Let's get more information using `summary()`, including measures of fit.
```{r}
summary(fit_hs, fit.measures = TRUE)
```
The fit indices don't look spectacular, so perhaps we can look into ways to improve the model. The `modificationIndices()` function shows the $\chi^2$ value associated with various possible modifications to the original fit.
```{r}
modificationIndices(fit_hs) |>
arrange(desc(mi))
```
These are some ways you could improve model fit, but here you want to be careful. Note that some cross-loadings are being suggested (e.g., `visual =~ x9`) but you might want to avoid these unless you have some theoretical reason for including them.
Maybe what we would want to do instead would be to improve the model by allowing a few covariances between indicator variables.
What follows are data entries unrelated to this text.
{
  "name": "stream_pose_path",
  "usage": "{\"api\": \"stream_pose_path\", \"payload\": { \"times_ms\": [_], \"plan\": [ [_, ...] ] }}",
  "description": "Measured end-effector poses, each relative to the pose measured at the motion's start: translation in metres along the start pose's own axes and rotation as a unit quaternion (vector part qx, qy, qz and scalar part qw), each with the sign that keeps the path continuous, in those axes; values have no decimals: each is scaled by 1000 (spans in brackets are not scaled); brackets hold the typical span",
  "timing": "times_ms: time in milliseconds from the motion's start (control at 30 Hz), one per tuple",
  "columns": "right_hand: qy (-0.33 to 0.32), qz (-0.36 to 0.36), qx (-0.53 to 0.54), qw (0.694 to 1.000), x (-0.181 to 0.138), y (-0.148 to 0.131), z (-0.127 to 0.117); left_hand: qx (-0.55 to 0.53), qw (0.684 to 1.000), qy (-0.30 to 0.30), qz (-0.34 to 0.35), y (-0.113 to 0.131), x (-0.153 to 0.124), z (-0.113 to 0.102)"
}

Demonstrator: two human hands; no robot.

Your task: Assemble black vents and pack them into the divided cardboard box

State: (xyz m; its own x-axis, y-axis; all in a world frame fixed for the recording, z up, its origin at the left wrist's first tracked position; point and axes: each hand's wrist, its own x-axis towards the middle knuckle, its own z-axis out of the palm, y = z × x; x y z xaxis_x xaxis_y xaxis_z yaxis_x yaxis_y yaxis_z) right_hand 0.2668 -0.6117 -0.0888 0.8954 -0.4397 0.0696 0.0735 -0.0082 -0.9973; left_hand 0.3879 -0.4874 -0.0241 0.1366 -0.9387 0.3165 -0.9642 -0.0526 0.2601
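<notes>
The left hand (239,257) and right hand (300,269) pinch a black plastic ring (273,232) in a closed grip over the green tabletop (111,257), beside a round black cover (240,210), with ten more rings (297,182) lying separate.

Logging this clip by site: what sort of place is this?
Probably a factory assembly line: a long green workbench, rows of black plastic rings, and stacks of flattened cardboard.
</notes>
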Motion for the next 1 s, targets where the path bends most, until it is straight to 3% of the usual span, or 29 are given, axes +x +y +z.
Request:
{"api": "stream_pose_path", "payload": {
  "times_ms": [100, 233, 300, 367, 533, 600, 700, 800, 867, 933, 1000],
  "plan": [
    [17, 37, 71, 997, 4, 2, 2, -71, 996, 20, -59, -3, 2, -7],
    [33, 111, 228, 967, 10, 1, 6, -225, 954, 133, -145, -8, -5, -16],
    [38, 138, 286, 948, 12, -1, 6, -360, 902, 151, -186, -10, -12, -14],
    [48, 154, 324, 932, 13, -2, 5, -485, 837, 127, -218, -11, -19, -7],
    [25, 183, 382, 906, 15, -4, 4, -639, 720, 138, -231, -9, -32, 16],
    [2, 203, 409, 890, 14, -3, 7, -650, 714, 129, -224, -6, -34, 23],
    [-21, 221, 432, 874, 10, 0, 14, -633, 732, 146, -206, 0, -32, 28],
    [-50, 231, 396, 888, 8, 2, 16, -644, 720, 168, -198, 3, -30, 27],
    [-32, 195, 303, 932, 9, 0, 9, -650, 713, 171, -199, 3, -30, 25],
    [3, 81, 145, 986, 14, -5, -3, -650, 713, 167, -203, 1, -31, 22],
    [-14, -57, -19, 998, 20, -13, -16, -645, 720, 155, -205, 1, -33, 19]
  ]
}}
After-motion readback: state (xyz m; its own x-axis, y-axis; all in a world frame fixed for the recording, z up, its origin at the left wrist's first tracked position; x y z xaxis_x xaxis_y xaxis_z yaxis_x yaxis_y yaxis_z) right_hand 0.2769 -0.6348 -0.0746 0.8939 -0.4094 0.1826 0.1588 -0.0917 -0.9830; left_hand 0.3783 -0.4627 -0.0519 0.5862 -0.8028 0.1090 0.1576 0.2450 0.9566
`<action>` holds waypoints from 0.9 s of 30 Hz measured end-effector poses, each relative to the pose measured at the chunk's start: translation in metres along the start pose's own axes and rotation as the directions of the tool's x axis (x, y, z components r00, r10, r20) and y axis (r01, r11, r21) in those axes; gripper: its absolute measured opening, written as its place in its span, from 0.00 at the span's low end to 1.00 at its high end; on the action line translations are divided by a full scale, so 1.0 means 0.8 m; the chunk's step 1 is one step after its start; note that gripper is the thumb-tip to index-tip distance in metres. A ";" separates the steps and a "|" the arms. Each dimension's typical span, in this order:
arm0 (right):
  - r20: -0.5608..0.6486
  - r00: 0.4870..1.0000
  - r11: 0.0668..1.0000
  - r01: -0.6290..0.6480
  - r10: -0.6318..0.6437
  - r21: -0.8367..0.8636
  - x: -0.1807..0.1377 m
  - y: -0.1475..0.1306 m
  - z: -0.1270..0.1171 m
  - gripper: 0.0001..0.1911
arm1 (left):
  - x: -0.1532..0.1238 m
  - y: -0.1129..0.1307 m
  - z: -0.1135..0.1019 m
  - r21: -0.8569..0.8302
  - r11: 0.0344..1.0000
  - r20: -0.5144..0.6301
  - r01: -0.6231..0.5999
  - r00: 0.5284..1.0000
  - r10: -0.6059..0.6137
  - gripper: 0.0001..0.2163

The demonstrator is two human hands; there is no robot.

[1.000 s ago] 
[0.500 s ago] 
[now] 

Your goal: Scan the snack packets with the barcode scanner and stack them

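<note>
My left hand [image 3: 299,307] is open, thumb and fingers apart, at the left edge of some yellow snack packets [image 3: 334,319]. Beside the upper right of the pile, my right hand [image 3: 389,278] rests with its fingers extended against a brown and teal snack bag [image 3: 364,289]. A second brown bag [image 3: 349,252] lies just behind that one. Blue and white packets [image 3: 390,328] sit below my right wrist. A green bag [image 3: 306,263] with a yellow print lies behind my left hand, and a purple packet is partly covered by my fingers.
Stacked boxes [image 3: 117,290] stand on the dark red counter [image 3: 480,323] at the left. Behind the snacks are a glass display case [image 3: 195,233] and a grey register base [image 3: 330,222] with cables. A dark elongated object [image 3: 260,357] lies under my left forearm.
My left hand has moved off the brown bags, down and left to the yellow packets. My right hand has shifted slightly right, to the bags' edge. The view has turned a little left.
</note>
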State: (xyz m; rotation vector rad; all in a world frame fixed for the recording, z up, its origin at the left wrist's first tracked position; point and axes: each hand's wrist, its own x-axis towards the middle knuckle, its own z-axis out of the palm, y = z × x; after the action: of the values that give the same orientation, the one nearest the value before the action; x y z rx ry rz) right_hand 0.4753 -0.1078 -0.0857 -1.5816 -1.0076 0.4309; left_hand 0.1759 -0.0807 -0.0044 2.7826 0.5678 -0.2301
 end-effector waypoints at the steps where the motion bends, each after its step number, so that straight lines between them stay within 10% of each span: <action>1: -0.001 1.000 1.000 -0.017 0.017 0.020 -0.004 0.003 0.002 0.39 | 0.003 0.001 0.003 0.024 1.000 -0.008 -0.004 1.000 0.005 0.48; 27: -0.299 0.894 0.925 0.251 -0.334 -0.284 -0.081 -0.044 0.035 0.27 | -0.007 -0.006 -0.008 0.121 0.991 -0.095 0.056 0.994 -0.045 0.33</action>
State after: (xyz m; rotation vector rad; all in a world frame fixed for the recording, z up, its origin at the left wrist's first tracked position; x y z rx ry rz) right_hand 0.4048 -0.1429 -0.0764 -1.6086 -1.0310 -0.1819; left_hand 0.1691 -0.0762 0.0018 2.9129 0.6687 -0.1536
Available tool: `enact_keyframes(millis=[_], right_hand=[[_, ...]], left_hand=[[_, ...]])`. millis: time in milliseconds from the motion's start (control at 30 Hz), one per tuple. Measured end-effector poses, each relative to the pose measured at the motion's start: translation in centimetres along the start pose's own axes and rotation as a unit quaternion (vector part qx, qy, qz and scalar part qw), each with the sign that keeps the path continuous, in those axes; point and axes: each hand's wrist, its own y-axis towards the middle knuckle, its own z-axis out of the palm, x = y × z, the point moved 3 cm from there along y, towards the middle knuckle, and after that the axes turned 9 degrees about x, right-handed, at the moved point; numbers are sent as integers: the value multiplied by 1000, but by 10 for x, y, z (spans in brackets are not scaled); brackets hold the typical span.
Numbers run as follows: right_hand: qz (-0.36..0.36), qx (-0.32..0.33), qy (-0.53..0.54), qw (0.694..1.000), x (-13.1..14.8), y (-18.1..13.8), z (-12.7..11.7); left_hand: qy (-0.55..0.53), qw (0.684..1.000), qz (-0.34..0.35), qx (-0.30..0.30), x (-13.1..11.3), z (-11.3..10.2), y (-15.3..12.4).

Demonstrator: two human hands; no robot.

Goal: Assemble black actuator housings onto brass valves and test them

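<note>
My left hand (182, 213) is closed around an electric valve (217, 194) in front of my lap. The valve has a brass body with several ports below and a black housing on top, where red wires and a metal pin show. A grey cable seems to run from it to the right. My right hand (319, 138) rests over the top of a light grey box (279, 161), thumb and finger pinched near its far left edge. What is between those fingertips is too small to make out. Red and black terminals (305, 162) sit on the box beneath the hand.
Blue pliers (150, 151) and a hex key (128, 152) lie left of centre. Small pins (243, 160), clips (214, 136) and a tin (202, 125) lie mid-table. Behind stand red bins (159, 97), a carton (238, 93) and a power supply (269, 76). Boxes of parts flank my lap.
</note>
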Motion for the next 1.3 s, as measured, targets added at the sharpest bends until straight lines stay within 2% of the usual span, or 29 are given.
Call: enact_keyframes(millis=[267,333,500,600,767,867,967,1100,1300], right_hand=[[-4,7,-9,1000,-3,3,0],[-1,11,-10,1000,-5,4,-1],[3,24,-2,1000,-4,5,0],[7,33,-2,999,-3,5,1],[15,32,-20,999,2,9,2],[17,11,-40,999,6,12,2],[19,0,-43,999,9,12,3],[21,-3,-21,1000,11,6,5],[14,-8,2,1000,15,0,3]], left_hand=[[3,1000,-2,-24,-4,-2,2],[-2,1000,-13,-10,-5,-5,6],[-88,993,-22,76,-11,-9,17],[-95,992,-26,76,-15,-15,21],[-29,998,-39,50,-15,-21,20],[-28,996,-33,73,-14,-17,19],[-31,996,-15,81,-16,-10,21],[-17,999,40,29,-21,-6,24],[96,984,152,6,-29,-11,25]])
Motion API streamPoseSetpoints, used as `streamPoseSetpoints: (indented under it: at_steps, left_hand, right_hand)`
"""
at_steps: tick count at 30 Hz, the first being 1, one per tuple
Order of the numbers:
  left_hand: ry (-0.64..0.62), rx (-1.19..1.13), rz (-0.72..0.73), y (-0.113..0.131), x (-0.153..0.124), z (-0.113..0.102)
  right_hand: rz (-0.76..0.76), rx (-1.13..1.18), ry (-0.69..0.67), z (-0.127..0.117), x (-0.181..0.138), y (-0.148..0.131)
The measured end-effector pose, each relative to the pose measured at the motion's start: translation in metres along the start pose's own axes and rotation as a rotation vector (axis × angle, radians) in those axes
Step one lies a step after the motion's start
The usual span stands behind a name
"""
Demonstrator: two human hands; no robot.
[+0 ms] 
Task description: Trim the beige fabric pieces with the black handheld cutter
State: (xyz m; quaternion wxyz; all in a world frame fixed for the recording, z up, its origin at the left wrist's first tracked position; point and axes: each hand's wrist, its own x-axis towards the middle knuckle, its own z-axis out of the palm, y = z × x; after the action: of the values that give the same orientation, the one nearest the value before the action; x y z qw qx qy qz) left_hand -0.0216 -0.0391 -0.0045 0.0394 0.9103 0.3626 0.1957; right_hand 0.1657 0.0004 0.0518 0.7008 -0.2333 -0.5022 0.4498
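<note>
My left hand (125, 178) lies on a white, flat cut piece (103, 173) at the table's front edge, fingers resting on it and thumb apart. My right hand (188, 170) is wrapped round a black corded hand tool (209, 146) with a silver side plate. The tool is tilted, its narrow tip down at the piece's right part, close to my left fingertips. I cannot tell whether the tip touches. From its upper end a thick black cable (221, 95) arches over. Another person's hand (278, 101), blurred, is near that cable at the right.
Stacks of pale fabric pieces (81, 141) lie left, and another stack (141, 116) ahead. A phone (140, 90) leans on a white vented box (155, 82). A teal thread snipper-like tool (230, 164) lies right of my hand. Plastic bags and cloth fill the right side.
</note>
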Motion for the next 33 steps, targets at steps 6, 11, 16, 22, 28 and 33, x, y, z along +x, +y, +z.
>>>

So let's restrict the set of possibilities to these.
```{r}
modificationIndices(fit_hs) |>
filter(op == "~~") |> # the syntactic symbol for covariances
arrange(desc(mi)) |> # order them in terms of the modification index
slice(1:15)
```
These are the top candidates for improving our model. First of these is to allow `x7` to covary with `x8`. Let's do that and check the improvement to the fit.
```{r}
mod_hs2 <- '
visual =~ x1 + x2 + x3
textual =~ x4 + x5 + x6
speed =~ x7 + x8 + x9
## included to improve model fit
x7 ~~ x8
'
fit_hs2 <- cfa(mod_hs2, data = HolzingerSwineford1939)
summary(fit_hs2, fit.measures=TRUE)
```
You will probably want to compare models to see if the inclusion is justified.
```{r}
anova(fit_hs2, fit_hs)
```
You could (in principal) continue this process until you get a satisfactory model fit. But let's put this aside and have a look at another useful thing you can do.
One thing you might want to know is: what are the correlations between these various latent factors? The output gives use covariances, which are hard to interpret, because the variances of the latent factors are not standardized. Rather than using unit loading identification (ULI), we can switch to unit variance identification (UVI); in other words, rather than having the first loading scaled to one, we allow the loading to vary but fix the variance of our latent factors to 1. We can do this by adding `std.lv=TRUE` option to our call to `cfa()`.
```{r}
fit_cfa2 <- cfa(mod_hs2, data = HolzingerSwineford1939,
std.lv = TRUE)
```
```{r}
#| echo: false
.txt <- capture.output(summary(fit_cfa2))
.t0 <- grep("^Covariances:", .txt)[1]
.t1 <- (grep("^Variances:", .txt)[1] - 1)
.cr <- parameterEstimates(fit_cfa2) |>
filter(op == "~~",
!grepl("^x[1-9]$", lhs),
lhs != rhs) |>
select(lhs, rhs, est)
cat(.txt[.t0:.t1], sep = "\n")
```
Now that we have this information, we can interpret the covariance between latent factors as correlations. We obtain small to medium positive correlations between all three factors: so, a correlation of `{r} round(.cr[["est"]][1], 3)` between `{r} .cr[["lhs"]][1]` and `{r} .cr[["rhs"]][1]`; of `{r} round(.cr[["est"]][2], 3)` between `{r} .cr[["lhs"]][2]` and `{r} .cr[["rhs"]][2]`; and of `{r} round(.cr[["est"]][3], 3)` between `{r} .cr[["lhs"]][3]` and `{r} .cr[["rhs"]][3]`.